> **EXERCISE PROMPT**: Copy each line of the listing below exactly and drop the images.

##### EXERCISE INPUT #####

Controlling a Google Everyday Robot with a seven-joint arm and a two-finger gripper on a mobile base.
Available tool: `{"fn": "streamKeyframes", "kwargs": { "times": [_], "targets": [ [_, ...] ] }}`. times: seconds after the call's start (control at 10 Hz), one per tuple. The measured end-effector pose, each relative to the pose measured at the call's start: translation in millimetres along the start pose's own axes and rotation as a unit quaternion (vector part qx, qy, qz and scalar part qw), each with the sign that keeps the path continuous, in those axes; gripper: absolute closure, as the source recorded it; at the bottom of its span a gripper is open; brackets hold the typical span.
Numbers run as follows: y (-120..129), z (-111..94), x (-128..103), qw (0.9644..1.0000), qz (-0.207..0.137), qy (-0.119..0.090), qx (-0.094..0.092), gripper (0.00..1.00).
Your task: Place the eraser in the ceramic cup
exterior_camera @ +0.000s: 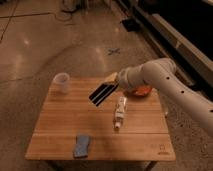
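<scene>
The eraser (pixel 102 93), a flat black block with pale stripes, hangs tilted above the middle of the wooden table (pixel 60 125). My gripper (pixel 113 80) is shut on its upper right end, at the end of the white arm (pixel 165 80) coming in from the right. The ceramic cup (pixel 61 82), small, white and upright, stands near the table's far left corner, well to the left of the eraser.
A white tube-shaped bottle (pixel 119 112) lies on the table below the eraser. A blue sponge-like block (pixel 81 145) sits near the front edge. An orange-red bowl (pixel 139 91) is at the far right, partly hidden behind my arm. Bare floor surrounds the table.
</scene>
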Motion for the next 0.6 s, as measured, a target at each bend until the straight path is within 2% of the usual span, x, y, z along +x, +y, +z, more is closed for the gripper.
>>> {"fn": "streamKeyframes", "kwargs": {
  "times": [0.4,0.6],
  "targets": [
    [-0.1,0.1,0.4,1.0000,0.000,0.000,0.000,1.00],
    [-1.3,6.1,9.7,0.9999,-0.006,0.011,0.001,1.00]
  ]
}}
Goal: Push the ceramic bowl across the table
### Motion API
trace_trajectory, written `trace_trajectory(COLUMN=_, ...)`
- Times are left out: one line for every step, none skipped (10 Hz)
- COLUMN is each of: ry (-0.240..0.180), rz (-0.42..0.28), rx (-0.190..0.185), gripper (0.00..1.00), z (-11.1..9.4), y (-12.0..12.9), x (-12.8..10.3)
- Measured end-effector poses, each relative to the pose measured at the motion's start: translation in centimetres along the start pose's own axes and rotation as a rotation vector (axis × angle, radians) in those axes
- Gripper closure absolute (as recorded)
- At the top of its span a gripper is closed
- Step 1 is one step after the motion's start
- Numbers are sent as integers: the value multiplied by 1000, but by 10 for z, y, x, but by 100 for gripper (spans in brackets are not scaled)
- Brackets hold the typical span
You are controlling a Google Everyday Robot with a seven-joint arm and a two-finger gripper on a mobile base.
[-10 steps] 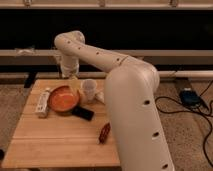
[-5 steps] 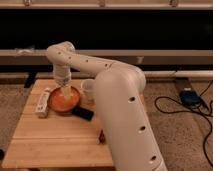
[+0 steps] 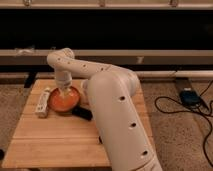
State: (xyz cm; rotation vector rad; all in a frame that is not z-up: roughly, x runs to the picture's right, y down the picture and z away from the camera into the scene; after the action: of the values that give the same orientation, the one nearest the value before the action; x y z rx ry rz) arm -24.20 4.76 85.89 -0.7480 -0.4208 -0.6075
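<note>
While the robot's thick white arm (image 3: 117, 110) fills the view from 5 o'clock and bends over towards 10 o'clock, its gripper (image 3: 64, 91) points downward at the far edge of the ceramic bowl (image 3: 62, 103). It sits at about the bowl's 12 o'clock. The gripper's tip lies over the rim or just inside it. Whether it actually touches the bowl cannot be told, and neither can whether the gripper is open or closed.

Seen from the gripper, the bowl lies directly below and towards 6 o'clock. Most of its orange inside is open to view on the near side.

The bowl stands upright on the table (image 3: 55, 145), in the far-left part of the top, around 10 o'clock from the table's middle. The near half of the light plank surface lies in front of it.

A long white object (image 3: 42, 102) lies just beside the bowl at its 9 o'clock, running front to back. A small dark object (image 3: 82, 113) lies at the bowl's 4 o'clock, close to the rim and partly against the arm.

On the floor well off at 3 o'clock of the table, a blue box (image 3: 190, 96) sits with a black cable (image 3: 172, 107) looping from it.
</note>
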Motion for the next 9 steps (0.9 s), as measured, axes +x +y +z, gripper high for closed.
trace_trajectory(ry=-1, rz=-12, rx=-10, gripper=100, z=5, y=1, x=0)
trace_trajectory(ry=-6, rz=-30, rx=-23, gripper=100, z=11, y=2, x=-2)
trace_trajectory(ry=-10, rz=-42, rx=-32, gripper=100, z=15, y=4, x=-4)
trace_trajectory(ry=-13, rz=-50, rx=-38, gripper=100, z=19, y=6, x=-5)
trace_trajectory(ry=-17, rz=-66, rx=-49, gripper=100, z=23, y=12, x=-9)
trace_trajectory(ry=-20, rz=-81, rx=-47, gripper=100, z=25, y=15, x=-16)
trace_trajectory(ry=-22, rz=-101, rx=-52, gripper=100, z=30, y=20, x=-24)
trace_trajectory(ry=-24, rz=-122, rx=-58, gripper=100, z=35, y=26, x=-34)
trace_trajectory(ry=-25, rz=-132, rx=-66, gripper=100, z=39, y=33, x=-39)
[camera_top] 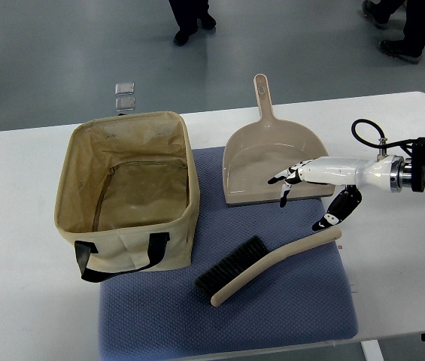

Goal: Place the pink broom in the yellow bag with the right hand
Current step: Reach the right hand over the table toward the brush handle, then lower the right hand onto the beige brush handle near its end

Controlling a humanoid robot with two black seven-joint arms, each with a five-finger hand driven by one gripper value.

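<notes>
The pink broom [272, 265] lies on the blue mat [235, 316], its black bristles toward the lower left and its handle end pointing up right. The yellow bag [127, 188] stands open and empty on the left half of the table, with a black strap on its near side. My right hand [306, 192] comes in from the right edge and hovers over the near edge of the dustpan, just above the broom's handle end. Its fingers are spread and hold nothing. The thumb [336, 213] hangs down close to the handle tip.
A pink dustpan [272, 162] lies behind the broom, its handle pointing away. A small clear object [125, 98] sits beyond the bag at the table's far edge. People's feet [192, 22] stand on the floor beyond the white table [24, 301].
</notes>
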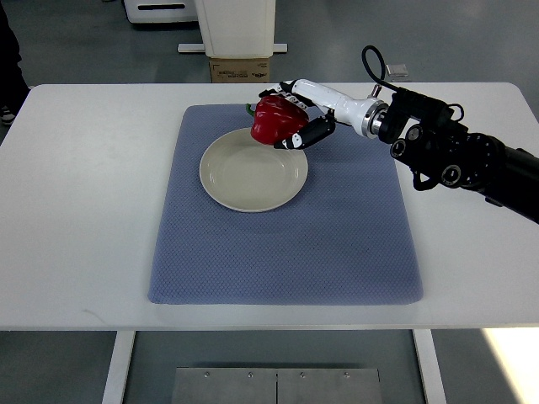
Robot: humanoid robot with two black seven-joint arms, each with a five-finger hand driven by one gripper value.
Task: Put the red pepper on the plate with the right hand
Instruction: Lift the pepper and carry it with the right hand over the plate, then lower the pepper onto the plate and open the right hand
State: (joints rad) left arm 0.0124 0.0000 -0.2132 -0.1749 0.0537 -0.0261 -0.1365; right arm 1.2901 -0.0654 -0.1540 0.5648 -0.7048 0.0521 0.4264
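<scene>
- The right hand (295, 114) is wrapped around the red pepper (274, 120), held over the upper right rim of the plate (253, 172) in upper centre frame.
- The pepper looks light, firm and glossy, likely slippery; gripping its broad body seems safest.

No legible text, label, brand, number or sign appears in the top view. The cardboard box (240, 69) on the floor at 12 o'clock, beyond the table's far edge, carries a dark printed strip on its front face; the marks are too small and blurred to read. The black forearm housing (459, 160) at 3 o'clock shows round fittings only, with no readable marking.
</scene>
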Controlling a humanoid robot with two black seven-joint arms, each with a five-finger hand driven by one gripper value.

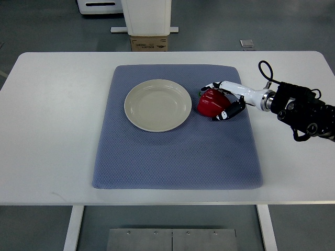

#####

> **SOLUTION BELOW**:
Controlling a Google Everyday Robot with a seven-joint arm and a two-finger gripper on a mobile base.
Available tool: `{"fn": "streamKeyframes", "kwargs": { "times": [_], "targets": [ [_, ...] ] }}`. times: seconds after the call's start (control at 10 Hz), one per tuple. The measured end-effector pose, each relative to the pose measured at the call's start: translation in millimetres along the start pose's own axes and rotation as a unit quaternion (vector part qx, qy, qz and scalar part qw), each with the sign that keeps the path continuous, in those axes; gripper: absolute closure, as the source recorded it; at the bottom of its span a gripper is open; brackets hold the typical span.
Numbers run as follows: y (-120..129), z (-111..94), x (-128..103), qw (0.9644..1.0000), qz (-0.207..0.137), qy (-0.119..0.090), qx (-0.094..0.092), gripper (0.00..1.00).
Your task: Place the eraser in the ceramic cup
exterior_camera @ +0.000s: 
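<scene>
The eraser (pixel 102 93), a flat black block with pale stripes, hangs tilted above the middle of the wooden table (pixel 60 125). My gripper (pixel 113 80) is shut on its upper right end, at the end of the white arm (pixel 165 80) coming in from the right. The ceramic cup (pixel 61 82), small, white and upright, stands near the table's far left corner, well to the left of the eraser.
A white tube-shaped bottle (pixel 119 112) lies on the table below the eraser. A blue sponge-like block (pixel 81 145) sits near the front edge. An orange-red bowl (pixel 139 91) is at the far right, partly hidden behind my arm. Bare floor surrounds the table.
</scene>
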Motion for the next 0.6 s, as measured, a target at each bend until the straight path is within 2% of the usual span, x, y, z along +x, +y, +z, more is closed for the gripper.
>>> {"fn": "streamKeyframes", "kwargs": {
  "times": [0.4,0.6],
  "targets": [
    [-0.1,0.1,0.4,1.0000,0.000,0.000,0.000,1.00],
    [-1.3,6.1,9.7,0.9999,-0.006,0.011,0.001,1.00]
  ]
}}
Goal: Push the ceramic bowl across the table
### Motion API
trace_trajectory, written `trace_trajectory(COLUMN=_, ...)`
- Times are left out: one line for every step, none skipped (10 Hz)
- COLUMN is each of: ry (-0.240..0.180), rz (-0.42..0.28), rx (-0.190..0.185), gripper (0.00..1.00), z (-11.1..9.4), y (-12.0..12.9), x (-12.8..10.3)
- Measured end-effector poses, each relative to the pose measured at the motion's start: translation in centimetres along the start pose's own axes and rotation as a rotation vector (axis × angle, radians) in those axes
- Gripper closure absolute (as recorded)
- At the top of its span a gripper is closed
- Step 1 is one step after the motion's start
- Numbers are sent as integers: the value multiplied by 1000, but by 10 for z, y, x, but by 100 for gripper (spans in brackets are not scaled)
- Brackets hold the typical span
You are controlling a Google Everyday Robot with a seven-joint arm and a two-finger gripper on a mobile base.
[-10 steps] 
[-5 steps] 
[+0 steps] 
State: (xyz cm; rotation vector rad; all in a frame that is not z-up: roughly, x runs to the picture's right, y down the picture and z away from the camera into the scene; after the action: of the values that give the same orientation, the one nearest the value before the action; x y z rx ry rz) arm -24.20 4.76 85.89 -0.7480 -0.4208 -0.6075
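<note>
While the robot's thick white arm (image 3: 117, 110) fills the view from 5 o'clock and bends over towards 10 o'clock, its gripper (image 3: 64, 91) points downward at the far edge of the ceramic bowl (image 3: 62, 103). It sits at about the bowl's 12 o'clock. The gripper's tip lies over the rim or just inside it. Whether it actually touches the bowl cannot be told, and neither can whether the gripper is open or closed.

Seen from the gripper, the bowl lies directly below and towards 6 o'clock. Most of its orange inside is open to view on the near side.

The bowl stands upright on the table (image 3: 55, 145), in the far-left part of the top, around 10 o'clock from the table's middle. The near half of the light plank surface lies in front of it.

A long white object (image 3: 42, 102) lies just beside the bowl at its 9 o'clock, running front to back. A small dark object (image 3: 82, 113) lies at the bowl's 4 o'clock, close to the rim and partly against the arm.

On the floor well off at 3 o'clock of the table, a blue box (image 3: 190, 96) sits with a black cable (image 3: 172, 107) looping from it.
</note>
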Motion for the next 9 steps (0.9 s), as measured, axes +x +y +z, gripper high for closed.
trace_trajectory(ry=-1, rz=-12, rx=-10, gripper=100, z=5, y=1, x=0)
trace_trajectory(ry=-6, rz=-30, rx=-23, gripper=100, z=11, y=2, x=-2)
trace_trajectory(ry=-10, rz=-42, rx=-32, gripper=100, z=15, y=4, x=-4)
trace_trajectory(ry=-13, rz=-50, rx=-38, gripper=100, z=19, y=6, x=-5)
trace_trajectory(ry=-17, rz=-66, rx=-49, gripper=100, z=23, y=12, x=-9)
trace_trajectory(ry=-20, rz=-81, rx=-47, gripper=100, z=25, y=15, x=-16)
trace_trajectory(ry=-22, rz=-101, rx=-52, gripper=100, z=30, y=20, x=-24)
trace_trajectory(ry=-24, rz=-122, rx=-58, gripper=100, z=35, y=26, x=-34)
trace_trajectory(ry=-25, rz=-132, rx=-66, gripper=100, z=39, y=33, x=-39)
[camera_top] 

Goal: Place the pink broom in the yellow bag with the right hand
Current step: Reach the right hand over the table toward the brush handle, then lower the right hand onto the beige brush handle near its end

Controlling a humanoid robot with two black seven-joint arms, each with a five-finger hand driven by one gripper value.

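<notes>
The pink broom [272, 265] lies on the blue mat [235, 316], its black bristles toward the lower left and its handle end pointing up right. The yellow bag [127, 188] stands open and empty on the left half of the table, with a black strap on its near side. My right hand [306, 192] comes in from the right edge and hovers over the near edge of the dustpan, just above the broom's handle end. Its fingers are spread and hold nothing. The thumb [336, 213] hangs down close to the handle tip.
A pink dustpan [272, 162] lies behind the broom, its handle pointing away. A small clear object [125, 98] sits beyond the bag at the table's far edge. People's feet [192, 22] stand on the floor beyond the white table [24, 301].
</notes>
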Robot: humanoid robot with two black seven-joint arms, each with a five-finger hand driven by one gripper value.
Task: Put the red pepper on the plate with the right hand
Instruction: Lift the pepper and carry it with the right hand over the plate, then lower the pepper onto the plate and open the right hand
State: (joints rad) left arm 0.0124 0.0000 -0.2132 -0.1749 0.0537 -0.0261 -0.1365; right arm 1.2901 -0.0654 -0.1540 0.5648 -0.7048 0.0521 0.4264
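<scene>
- The right hand (295, 114) is wrapped around the red pepper (274, 120), held over the upper right rim of the plate (253, 172) in upper centre frame.
- The pepper looks light, firm and glossy, likely slippery; gripping its broad body seems safest.

No legible text, label, brand, number or sign appears in the top view. The cardboard box (240, 69) on the floor at 12 o'clock, beyond the table's far edge, carries a dark printed strip on its front face; the marks are too small and blurred to read. The black forearm housing (459, 160) at 3 o'clock shows round fittings only, with no readable marking.
</scene>
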Controlling a humanoid robot with two black seven-joint arms, each with a five-finger hand driven by one gripper value.

The output contains nothing more.